— Exercise details —
From the line with "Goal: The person" down to the final line of the material below, quote every line exactly and leave out all lines before it.

— Information provided —

=== Begin Enclosure ===

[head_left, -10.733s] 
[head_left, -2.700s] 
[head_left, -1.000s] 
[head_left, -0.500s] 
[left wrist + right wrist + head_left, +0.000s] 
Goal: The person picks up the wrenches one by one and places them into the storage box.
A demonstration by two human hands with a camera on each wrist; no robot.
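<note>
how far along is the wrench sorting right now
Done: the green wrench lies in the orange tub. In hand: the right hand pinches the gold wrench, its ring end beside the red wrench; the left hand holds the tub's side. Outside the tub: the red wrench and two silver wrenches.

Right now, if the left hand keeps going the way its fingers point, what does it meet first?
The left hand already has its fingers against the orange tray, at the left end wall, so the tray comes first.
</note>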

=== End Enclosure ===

— Response to this task —
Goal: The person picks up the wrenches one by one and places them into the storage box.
A demonstration by two human hands with a camera on each wrist; no robot.
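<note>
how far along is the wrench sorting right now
Done: the green wrench lies in the orange tub. In hand: the right hand pinches the gold wrench, its ring end beside the red wrench; the left hand holds the tub's side. Outside the tub: the red wrench and two silver wrenches.

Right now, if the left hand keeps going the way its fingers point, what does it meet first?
The left hand already has its fingers against the orange tray, at the left end wall, so the tray comes first.
</note>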

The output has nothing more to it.